03 - ASM
The github repository contains MASM (windows) and NASM (windows + linux) version. After the prologue I only consider the windows version.
Bad optimization#
Non-sequential array indexing
Unnecessary use of registers and redundant operations
Unnecessary arithmetic calculations during array access
Inefficient management of the stack and registers
Repetitive calculation of the golden ratio constant
Inefficient use of comparisons and jumps
Description of the DLL/SO#
; Prologue
push rbp
mov rbp, rsp
; Adjust to store the local variables
; Save non-volatile registers
push rbx
push rsi
push rdi
push r12
push r13
push r14
push r15
Calculate the Golden ratio#
; Calculate the golden ratio: (1.0 + sqrt(5.0)) / 2.0
fld1 ; Load 1.0 onto the FPU stack
fld QWORD PTR [FIVE] ; Load 5.0 onto the FPU stack
fsqrt ; Compute sqrt(5.0)
fadd ; Add 1.0 (result: 1.0 + sqrt(5.0))
fld QWORD PTR [TWO] ; Load 2.0 onto the FPU stack
fdiv ; Divide (1.0 + sqrt(5.0)) / 2.0
fstp QWORD PTR [GOLDEN_CONST] ; Store the result in GOLDEN_CONST
Get the arguments from#
; Arguments in register store in local
; RCX -> fbStart (8 bytes)
; RDX -> maxTerms (1 byte)
; R8 -> maxFibo (8 bytes)
; R9 -> maxFactor (8 bytes)
mov [rbp - 8], rcx ; fbStart
mov [rbp - 16], rdx ; maxTerms
mov [rbp - 24], r8 ; maxFibo
mov [rbp - 32], r9 ; maxFactor
; Arguments in the stack
; Return Address -> (8 bytes) - but 16 bytes alignment
; Home space -> (32 bytes) (48)
; [rbp+48] -> nbrOfLoops - (8 bytes)
; [rbp+56] -> pointer to arTerms (unsigned long long*) - (8 bytes)

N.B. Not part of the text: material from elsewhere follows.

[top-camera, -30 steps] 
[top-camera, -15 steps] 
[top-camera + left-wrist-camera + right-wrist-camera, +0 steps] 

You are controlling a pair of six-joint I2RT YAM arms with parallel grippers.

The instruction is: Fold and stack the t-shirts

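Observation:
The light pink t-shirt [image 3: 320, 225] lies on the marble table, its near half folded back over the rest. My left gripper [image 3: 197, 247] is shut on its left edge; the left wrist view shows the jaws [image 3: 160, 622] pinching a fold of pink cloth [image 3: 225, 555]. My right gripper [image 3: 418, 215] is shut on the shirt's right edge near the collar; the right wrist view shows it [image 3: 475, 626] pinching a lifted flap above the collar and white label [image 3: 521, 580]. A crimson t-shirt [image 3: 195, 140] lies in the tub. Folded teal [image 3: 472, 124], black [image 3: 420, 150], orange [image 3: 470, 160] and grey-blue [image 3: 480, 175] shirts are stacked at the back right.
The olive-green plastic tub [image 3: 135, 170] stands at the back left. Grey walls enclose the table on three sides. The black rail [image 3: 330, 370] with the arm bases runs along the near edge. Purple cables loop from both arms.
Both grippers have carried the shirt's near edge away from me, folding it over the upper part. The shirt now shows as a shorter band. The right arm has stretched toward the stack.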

; [rbp+64] -> pointer to arPrimes (bool*) - (8 bytes)
; [rbp+72] -> pointer to arError (double*) - (8 bytes)
; [rbp+80] -> reference to goldenNbr - (8 bytes)
; Arguments in register store in local
; RDI -> fbStart (8 bytes)
; RSI -> maxTerms (1 byte)
; RDX -> maxFibo (8 bytes)
; RCX -> maxFactor (8 bytes)
; R8 -> nbrOfLoops - (8 bytes)
; R9 -> pointer to arTerms (unsigned long long*) - (8 bytes)
mov [rbp - 8], RDI ; fbStart
mov [rbp - 16], RSI ; maxTerms
mov [rbp - 24], RDX ; maxFibo
mov [rbp - 32], RCX ; maxFactor
mov [rbp - 40], R8 ; nbrOfLoops
mov [rbp - 48], R9 ; pointer to arTerms (unsigned long long*)
; Arguments in the stack
; - 48 bytes of local variables
; Return Address -> 0 bytes to 8 bytes (+8 bytes for alignment)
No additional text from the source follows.